Discovering a living legacy over generations

Discovering a living legacy over generations

In Sicily the existence of genealogical records and the use of a surname in a specific family over many centuries often permits a lineage to be traced, generation by generation, to circa 1500. Sicily’s oldest baptismal and marriage records date to around that time, with tax census records (rivelli and catasti) every few decades from the same period. No other place on earth offers such extensive genealogical information over so many centuries for so much of its population. Based on the preservation of these records, at least 50% of Sicilians can trace lineages well into the sixteenth century; in a parish archive one morning we traced the lineage of an ordinary (non-aristocratic) family in the Nebrodi Mountains from 1850 directly to 1550, and later supplemented this with land census records. (In most of Europe, by comparison, a proven, generation-by-generation pedigree to 1600 is exceptional.) Sicily also enjoys Europe’s best-preserved feudal (land) records, permitting ready identification of the successive owners of feudal estates from the late Middle Ages until the nineteenth century. (Few regions of Europe enjoy anything comparable.)

Relatively little of this information – particularly for the centuries before 1800 – is available online (Wikipedia presently has no entry for Sicilian genealogy) or in other secondary sources; scans and microfilms for pre-1800 may not be very legible. The challenge is finding what interests you.
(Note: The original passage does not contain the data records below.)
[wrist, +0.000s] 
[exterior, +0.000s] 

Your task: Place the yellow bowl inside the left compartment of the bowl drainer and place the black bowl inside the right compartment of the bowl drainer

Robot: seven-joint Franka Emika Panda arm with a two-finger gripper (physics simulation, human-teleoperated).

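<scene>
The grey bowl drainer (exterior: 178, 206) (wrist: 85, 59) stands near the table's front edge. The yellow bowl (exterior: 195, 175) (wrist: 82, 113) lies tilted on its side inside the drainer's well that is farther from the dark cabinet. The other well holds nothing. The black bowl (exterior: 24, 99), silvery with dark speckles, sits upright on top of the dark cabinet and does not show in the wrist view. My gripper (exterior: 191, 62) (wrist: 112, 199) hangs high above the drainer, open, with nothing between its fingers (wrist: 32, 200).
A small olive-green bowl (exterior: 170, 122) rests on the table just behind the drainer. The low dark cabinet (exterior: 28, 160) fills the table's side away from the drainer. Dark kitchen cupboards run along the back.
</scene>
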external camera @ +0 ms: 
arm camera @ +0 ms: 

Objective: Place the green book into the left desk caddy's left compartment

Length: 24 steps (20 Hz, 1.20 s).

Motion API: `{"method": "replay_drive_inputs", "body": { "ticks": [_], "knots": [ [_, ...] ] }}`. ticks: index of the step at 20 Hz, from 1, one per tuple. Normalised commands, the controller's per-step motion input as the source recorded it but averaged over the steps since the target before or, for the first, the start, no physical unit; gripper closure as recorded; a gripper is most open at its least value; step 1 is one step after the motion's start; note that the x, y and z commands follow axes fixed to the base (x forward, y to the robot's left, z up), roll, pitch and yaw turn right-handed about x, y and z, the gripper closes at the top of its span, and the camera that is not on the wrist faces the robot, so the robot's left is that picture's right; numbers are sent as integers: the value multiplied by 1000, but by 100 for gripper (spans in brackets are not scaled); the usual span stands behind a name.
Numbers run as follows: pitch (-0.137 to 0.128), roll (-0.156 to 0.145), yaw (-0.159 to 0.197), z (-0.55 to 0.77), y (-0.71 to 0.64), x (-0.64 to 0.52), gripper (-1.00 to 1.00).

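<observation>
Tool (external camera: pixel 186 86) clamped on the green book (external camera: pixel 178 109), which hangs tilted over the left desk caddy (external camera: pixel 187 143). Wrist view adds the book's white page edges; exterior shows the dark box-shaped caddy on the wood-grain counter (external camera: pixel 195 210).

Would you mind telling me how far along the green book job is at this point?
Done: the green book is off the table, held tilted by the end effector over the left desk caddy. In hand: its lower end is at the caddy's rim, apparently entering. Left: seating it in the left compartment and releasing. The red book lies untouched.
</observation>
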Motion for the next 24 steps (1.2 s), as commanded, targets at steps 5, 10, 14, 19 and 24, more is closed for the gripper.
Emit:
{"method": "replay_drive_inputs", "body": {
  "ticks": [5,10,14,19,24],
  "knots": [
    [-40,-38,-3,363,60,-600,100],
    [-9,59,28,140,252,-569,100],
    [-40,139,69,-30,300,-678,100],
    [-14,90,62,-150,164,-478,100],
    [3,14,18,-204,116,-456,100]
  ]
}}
A general strategy follows.

Firstly, you should speak Italian reasonably proficiently in order to communicate with people who can help you, and you’ll have to be able to read the information they provide.

The most useful records you can consult at provincial state archives (usually open weekday mornings) are vital statistics acts of birth, marriage and death between 1820 and 1860. Concentrate on acts of birth and marriage rather than acts of death, which do not provide as much accurate information which will advance a lineage. This presumes that you can read nineteenth-century Italian script and are familiar enough with Italian social history to understand the historical context of the information you are reading. (Sicilian weddings, for example, entailed certain traditional practices, and country life was different from city life.) You’ll have to fill out a few forms to consult these records, and photocopying is not permitted, but you may order scans.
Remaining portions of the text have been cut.